• _EXERCISE OBJECTIVE_:
Please report how many lines in the records below contain the word "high", giving only that number.

=== Section Start ===

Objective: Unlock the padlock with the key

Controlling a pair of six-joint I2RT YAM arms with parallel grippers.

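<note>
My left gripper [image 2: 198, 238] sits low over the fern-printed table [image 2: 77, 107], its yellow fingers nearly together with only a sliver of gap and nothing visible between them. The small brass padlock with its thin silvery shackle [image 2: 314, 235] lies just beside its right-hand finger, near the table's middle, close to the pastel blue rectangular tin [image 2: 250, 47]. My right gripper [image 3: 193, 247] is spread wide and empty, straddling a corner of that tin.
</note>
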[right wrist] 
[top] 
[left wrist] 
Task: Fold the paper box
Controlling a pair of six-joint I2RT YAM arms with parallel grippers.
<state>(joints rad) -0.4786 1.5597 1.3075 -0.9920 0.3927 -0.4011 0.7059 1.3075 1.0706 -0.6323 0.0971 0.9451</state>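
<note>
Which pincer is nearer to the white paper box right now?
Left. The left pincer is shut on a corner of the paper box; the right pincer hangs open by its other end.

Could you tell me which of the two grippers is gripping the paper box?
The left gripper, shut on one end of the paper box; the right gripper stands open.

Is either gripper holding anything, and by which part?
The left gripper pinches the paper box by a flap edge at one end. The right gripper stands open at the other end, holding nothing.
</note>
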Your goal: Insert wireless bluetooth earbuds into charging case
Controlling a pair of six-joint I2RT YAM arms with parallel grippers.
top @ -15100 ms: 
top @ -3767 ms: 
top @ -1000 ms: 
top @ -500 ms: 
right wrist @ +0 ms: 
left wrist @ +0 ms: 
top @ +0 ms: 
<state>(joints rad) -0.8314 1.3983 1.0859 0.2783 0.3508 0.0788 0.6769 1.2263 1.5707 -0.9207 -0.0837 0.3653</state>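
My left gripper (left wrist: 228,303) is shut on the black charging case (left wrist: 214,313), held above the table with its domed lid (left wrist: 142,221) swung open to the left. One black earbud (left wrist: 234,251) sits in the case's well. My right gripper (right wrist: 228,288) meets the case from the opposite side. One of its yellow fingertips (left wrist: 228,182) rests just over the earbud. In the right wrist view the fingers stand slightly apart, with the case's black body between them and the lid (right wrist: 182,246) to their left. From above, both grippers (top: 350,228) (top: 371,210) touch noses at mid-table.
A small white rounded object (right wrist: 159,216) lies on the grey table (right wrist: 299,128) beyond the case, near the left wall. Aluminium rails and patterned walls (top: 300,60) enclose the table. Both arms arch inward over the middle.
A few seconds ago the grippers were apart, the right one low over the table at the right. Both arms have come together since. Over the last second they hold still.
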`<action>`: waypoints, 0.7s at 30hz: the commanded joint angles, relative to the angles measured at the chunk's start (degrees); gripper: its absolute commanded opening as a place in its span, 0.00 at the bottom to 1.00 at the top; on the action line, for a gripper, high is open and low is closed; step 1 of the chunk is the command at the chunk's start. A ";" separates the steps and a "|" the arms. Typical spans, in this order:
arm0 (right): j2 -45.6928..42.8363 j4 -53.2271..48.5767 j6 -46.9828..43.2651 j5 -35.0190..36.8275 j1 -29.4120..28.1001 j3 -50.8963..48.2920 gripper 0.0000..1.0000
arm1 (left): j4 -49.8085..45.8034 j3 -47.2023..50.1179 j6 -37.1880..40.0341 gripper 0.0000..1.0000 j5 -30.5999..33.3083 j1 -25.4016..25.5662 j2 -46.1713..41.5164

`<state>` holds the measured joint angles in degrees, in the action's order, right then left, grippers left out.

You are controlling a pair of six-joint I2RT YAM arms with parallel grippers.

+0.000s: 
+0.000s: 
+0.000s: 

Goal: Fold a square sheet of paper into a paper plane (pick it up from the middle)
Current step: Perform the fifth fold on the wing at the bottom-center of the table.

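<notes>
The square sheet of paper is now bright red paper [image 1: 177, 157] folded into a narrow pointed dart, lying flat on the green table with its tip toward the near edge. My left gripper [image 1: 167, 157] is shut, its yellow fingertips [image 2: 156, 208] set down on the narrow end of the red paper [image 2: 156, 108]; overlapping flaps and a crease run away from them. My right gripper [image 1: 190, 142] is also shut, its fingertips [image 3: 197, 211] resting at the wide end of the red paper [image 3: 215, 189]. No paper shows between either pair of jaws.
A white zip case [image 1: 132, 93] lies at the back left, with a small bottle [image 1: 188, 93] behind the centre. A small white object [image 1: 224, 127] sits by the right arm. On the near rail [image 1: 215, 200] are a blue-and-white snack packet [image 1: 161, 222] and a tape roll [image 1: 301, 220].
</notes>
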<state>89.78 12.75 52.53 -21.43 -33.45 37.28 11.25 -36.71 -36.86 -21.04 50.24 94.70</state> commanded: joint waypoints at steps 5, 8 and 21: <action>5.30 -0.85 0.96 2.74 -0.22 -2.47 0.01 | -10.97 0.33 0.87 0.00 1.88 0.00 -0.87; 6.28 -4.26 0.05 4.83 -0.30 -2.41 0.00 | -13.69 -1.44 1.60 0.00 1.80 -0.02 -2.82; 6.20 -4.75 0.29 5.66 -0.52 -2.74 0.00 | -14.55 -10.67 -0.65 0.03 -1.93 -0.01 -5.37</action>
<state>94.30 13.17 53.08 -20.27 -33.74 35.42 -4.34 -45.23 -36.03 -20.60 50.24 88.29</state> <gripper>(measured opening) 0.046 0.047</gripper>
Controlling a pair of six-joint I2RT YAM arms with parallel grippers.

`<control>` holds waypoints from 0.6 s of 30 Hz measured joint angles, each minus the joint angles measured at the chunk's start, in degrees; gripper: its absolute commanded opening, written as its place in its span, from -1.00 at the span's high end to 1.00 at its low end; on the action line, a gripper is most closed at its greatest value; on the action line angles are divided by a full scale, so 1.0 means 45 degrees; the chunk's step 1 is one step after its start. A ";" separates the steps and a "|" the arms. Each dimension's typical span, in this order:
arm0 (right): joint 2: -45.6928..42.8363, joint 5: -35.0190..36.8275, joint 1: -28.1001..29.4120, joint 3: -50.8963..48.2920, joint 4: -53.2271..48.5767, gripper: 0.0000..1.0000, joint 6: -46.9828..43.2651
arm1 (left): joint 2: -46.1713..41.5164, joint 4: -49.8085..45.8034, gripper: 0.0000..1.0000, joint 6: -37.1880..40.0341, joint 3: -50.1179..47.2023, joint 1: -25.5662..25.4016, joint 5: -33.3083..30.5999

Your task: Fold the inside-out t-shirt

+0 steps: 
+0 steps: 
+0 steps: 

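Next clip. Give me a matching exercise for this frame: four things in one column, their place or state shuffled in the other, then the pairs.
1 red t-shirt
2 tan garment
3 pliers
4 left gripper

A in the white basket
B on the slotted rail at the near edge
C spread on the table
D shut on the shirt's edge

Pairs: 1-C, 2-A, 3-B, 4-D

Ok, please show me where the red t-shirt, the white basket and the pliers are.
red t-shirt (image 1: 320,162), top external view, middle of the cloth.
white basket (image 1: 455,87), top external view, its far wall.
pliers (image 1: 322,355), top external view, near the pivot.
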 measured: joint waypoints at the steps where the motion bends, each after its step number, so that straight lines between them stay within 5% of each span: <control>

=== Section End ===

• _RESULT FOR THIS TASK_:
2